An Effective and Safe Novel Treatment of Opioid Use Disorder: Unilateral Transcranial Photobiomodulation

Fredric Schiffer, Alaptagin Khan, Elizabeth Bolger, Edward Flynn, William P Seltzer, Martin H Teicher, Fredric Schiffer, Alaptagin Khan, Elizabeth Bolger, Edward Flynn, William P Seltzer, Martin H Teicher

Abstract

Background: The opioid epidemic is a global tragedy even with current treatments, and a novel, safe, and effective treatment would be welcomed. We report here our findings from our second randomized controlled trial to evaluate unilateral transcranial photobiomodulation as a treatment for opioid use disorder. Methods: We enrolled 39 participants with active opioid cravings at 2 sites, 19 received the active treatment which consisted of a 4-min twice weekly (every 3 or 4 days) application of a light-emitting diode at 810 nm with an irradiance of 250 mW/cm2 and a fluence of 60 J/cm2 to the forehead over either the left or right dorsolateral prefrontal cortex with a fluence to the brain of 2.1 J/cm2. Twenty participants received a sham treatment with the same device with foil over the bulb. The side of the treatment was based on Dual-Brain Psychology, which posits that one hemisphere is more affected by past maltreatments and is more prone to anxiety and drug cravings that the other hemisphere. We treated the hemisphere with the more positive hemispheric emotional valence (HEV) by 2 tests for HEV. Results: Our primary outcome was changes in pre-treatment opioid craving scale (OCS) minus baseline, and we found using a mixed model that the active group had a highly significant treatment * time benefit over the sham group, p < 0.0001, effect size at the last follow-up of 1.5. The active treatment benefited those not on buprenorphine as well as those not on it. The TimeLine Follow Back measure of opioid use was significantly better in the actively treated group, p = 0.0001, with an effect size of 0.45. We observed no adverse effects. Conclusion: Active unilateral transcranial photobiomodulation to the brain hemisphere with the better HEV was better than sham in the reduction of opioid cravings and opioid use to a very significant degree in a RCT of 39 participants at 2 independent sites. In the active group those on buprenorphine and those not on it both had improvements in cravings over the study. No adverse responses were reported in either group. ClinicalTrials.gov Identifier: NCT04340622.

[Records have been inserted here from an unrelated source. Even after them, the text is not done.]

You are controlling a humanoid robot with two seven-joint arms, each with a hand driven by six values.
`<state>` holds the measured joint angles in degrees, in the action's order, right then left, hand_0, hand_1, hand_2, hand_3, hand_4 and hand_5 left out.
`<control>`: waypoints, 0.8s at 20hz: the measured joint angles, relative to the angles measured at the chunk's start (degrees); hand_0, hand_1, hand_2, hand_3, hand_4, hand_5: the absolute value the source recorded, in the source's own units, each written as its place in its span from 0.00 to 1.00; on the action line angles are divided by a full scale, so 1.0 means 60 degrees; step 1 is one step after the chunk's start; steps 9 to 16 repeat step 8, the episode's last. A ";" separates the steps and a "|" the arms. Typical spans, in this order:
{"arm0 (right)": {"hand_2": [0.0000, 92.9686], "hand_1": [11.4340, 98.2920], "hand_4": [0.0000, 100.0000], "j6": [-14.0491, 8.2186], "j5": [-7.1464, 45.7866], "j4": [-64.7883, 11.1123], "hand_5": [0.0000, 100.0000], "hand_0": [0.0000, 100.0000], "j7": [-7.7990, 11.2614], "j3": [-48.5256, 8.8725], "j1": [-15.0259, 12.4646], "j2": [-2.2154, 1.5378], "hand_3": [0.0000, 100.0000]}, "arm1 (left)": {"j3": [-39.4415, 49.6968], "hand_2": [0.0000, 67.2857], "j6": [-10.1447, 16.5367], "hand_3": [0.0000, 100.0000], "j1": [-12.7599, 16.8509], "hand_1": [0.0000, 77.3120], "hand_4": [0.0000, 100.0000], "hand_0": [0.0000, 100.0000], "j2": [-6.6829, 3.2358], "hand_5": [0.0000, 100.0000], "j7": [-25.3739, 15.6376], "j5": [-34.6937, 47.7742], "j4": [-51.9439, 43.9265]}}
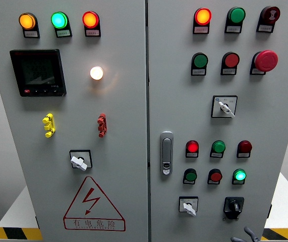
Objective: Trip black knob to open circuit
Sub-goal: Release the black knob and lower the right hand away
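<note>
Hand fingertips just below upright black knob.

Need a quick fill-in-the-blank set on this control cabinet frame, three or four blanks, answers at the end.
1. The black knob sits on the ____ door, near its bottom.
2. The hazard triangle on the left door shows a ____ symbol.
3. The mushroom-head emergency button is coloured ____.
4. Fingertips of a robot hand show at the ____ edge of the picture, below the black knob.

Answers: right; lightning bolt; red; bottom
</note>
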<state>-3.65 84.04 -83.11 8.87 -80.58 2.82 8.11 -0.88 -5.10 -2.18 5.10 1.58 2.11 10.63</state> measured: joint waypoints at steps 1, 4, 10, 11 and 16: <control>0.04 0.37 0.14 -0.0003 0.0038 -0.0004 0.29 1.00 0.0000 -0.0003 -0.0011 0.0005 0.22 | 0.0000 0.29 0.0000 0.26 0.0001 0.00 0.10 0.00 0.0000 0.09 0.0000 0.0000 0.0000; 0.04 0.37 0.14 -0.0028 0.0101 -0.0116 0.29 1.00 0.0000 -0.0015 -0.0117 0.0010 0.21 | 0.0000 0.29 0.0000 0.26 0.0007 0.00 0.10 0.00 0.0000 0.09 0.0000 0.0000 0.0000; 0.04 0.37 0.14 -0.0073 0.0127 -0.0262 0.29 1.00 0.0001 -0.0017 -0.0312 -0.0002 0.21 | 0.0000 0.29 0.0000 0.26 0.0009 0.00 0.10 0.00 0.0000 0.09 0.0000 0.0000 0.0000; 0.04 0.37 0.14 -0.0073 0.0127 -0.0262 0.29 1.00 0.0001 -0.0017 -0.0312 -0.0002 0.21 | 0.0000 0.29 0.0000 0.26 0.0009 0.00 0.10 0.00 0.0000 0.09 0.0000 0.0000 0.0000; 0.04 0.37 0.14 -0.0073 0.0127 -0.0262 0.29 1.00 0.0001 -0.0017 -0.0312 -0.0002 0.21 | 0.0000 0.29 0.0000 0.26 0.0009 0.00 0.10 0.00 0.0000 0.09 0.0000 0.0000 0.0000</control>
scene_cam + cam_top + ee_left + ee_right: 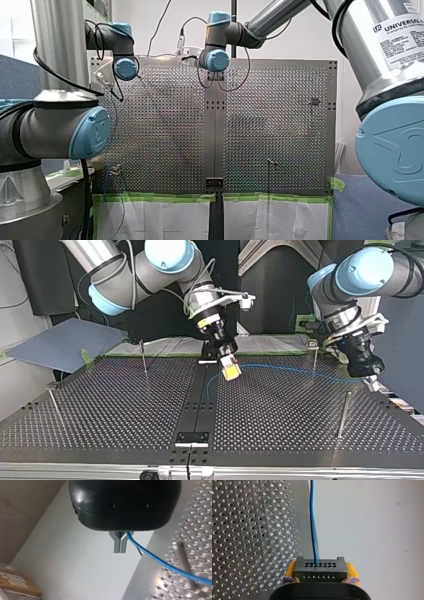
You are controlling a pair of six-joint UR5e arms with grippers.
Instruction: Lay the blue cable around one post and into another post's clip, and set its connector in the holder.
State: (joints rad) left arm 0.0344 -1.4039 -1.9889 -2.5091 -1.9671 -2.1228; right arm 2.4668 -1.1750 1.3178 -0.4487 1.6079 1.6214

Keywords: hemispheric laterality; opioid cravings; opioid use; opioid use disorder; photobiomodulation.

Conflict of interest statement

FS is the Founder of MindLight, LLC, which intends further research and commercialization of the methods and device described in the paper. The author has been issued 2 US patents which cover the method of unilateral tPBM to a positive hemisphere as described in this study: U.S. Patent No. 8303636, Methods for treating psychiatric disorders using light energy. Issued 11/06/2012, and U.S. Patent No. 8574279, Methods for treating psychiatric disorders using light energy. Issued 11/05/2013. He has filed on December 5, 2019 a US patent application, #16/703,937, Method and Apparatus for Determining Hemispheric Emotional Valence, and on August 3, 2020, he filed a US provisional patent application #63060177, Enhanced Treatment of Brain Disorders Utilizing Coordinated Negative Suppressive Stimulation and Related Devices Designed to Achieve Treatment. EF and WS were employed by MindLight, LLC. The remaining authors declare that the research was conducted in the absence of any commercial or financial relationships that could be construed as a potential conflict of interest.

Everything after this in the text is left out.